From last week, our approach to reporting has been changed. Now we use ADO.NET Data Services on top of the Entity Framework Model. Today was the first day, when I was not able to express query in terms of the ADO.NET Data Services query options.
Often this is not a problem because
Data Services supports awesome feature -
Service Operations. Even more exiting that methods return a
IQueryable<T> automatically get support for
all query options like $filter and
$orderby. So what I need is some code that will
retrieve required data and then return it as a
IQueryable<T>.
The problem
I have regular Order model. Customer has many Orders, Order has many OrderItems, many OrderItems have Product. Pretty common.
I need to retrieve all Products that Customer bought. With SQL, it is pretty easy with few joins. What about LINQ?

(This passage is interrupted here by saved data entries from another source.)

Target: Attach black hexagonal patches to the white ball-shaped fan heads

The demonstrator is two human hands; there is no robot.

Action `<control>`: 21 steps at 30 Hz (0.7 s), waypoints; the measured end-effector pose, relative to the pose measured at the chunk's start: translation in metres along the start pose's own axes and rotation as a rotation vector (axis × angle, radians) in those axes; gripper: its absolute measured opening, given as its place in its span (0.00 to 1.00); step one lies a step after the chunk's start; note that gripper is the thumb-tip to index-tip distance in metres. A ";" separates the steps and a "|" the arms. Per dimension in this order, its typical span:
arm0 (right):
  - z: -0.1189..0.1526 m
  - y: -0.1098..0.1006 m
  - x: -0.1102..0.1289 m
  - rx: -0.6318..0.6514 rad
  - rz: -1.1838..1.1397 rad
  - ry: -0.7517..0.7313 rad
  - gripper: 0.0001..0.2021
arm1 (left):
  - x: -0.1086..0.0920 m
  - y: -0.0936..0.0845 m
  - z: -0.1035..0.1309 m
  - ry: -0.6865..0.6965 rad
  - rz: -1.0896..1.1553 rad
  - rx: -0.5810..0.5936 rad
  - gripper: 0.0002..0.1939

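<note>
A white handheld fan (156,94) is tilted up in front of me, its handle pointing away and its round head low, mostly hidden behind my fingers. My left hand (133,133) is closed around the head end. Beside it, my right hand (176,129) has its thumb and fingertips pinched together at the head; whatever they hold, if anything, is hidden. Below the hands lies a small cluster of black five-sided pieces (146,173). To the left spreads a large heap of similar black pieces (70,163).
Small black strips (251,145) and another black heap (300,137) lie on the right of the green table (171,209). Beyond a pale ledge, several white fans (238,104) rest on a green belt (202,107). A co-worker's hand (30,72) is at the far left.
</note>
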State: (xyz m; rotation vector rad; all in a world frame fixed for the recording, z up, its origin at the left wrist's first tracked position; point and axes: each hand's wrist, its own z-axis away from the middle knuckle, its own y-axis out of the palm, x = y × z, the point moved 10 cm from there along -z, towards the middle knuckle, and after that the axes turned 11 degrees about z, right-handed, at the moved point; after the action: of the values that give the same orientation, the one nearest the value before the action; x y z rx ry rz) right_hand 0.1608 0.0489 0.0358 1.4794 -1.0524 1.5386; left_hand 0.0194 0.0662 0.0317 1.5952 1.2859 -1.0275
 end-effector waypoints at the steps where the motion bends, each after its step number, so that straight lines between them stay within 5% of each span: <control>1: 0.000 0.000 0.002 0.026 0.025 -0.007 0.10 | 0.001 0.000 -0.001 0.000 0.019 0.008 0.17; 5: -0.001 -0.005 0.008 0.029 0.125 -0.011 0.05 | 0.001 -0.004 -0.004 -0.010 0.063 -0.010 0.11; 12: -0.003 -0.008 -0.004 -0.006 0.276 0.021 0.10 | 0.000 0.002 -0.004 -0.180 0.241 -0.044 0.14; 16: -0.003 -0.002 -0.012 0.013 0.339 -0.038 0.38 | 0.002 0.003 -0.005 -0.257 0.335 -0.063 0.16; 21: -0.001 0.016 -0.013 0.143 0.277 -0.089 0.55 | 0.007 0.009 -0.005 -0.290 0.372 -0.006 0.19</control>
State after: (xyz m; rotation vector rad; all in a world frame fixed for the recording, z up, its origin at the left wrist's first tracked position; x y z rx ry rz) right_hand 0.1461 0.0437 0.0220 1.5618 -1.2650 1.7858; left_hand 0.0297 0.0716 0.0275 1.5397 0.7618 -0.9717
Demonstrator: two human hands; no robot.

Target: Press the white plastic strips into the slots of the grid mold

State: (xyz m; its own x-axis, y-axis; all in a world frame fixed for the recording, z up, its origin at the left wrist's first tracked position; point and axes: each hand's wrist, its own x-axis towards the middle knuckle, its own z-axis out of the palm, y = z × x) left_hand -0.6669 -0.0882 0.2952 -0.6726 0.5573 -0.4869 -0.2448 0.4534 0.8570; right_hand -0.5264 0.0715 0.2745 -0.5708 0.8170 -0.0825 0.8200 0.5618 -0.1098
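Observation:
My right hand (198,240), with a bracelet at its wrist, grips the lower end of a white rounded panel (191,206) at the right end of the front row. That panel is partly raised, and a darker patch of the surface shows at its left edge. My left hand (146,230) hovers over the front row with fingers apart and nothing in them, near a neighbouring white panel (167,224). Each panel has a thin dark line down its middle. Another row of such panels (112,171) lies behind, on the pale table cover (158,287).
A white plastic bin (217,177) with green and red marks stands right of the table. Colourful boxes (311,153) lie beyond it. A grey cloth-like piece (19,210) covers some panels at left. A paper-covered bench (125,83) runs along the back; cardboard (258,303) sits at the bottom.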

Short #1. Direct translation of the SQL to LINQ
Well, it might look as the following:
var r = from c in ds.Customers
join o in ds.Orders on c equals o.Customer
join oi in ds.OrderItems on o equals oi.Order
join p in ds.OrderProducts on oi.OrderProduct equals p
where c.CustomerID == customerId
select p;
Here ds is Entity Framework context. Very
familiar. Imagine my disappointment when I saw stuff generated
by Entity Framework.
exec sp_executesql N'SELECT
...
FROM [Invoicing].[Customer] AS [Extent1]
INNER JOIN [Invoicing].[Order] AS [Extent2] ON EXISTS (SELECT
cast(1 as bit) AS [C1]
FROM ( SELECT cast(1 as bit) AS X ) AS [SingleRowTable1]
LEFT OUTER JOIN (SELECT
[Extent3].[CustomerID] AS [CustomerID]
FROM [Invoicing].[Customer] AS [Extent3]
WHERE [Extent2].[CustomerID] = [Extent3].[CustomerID] )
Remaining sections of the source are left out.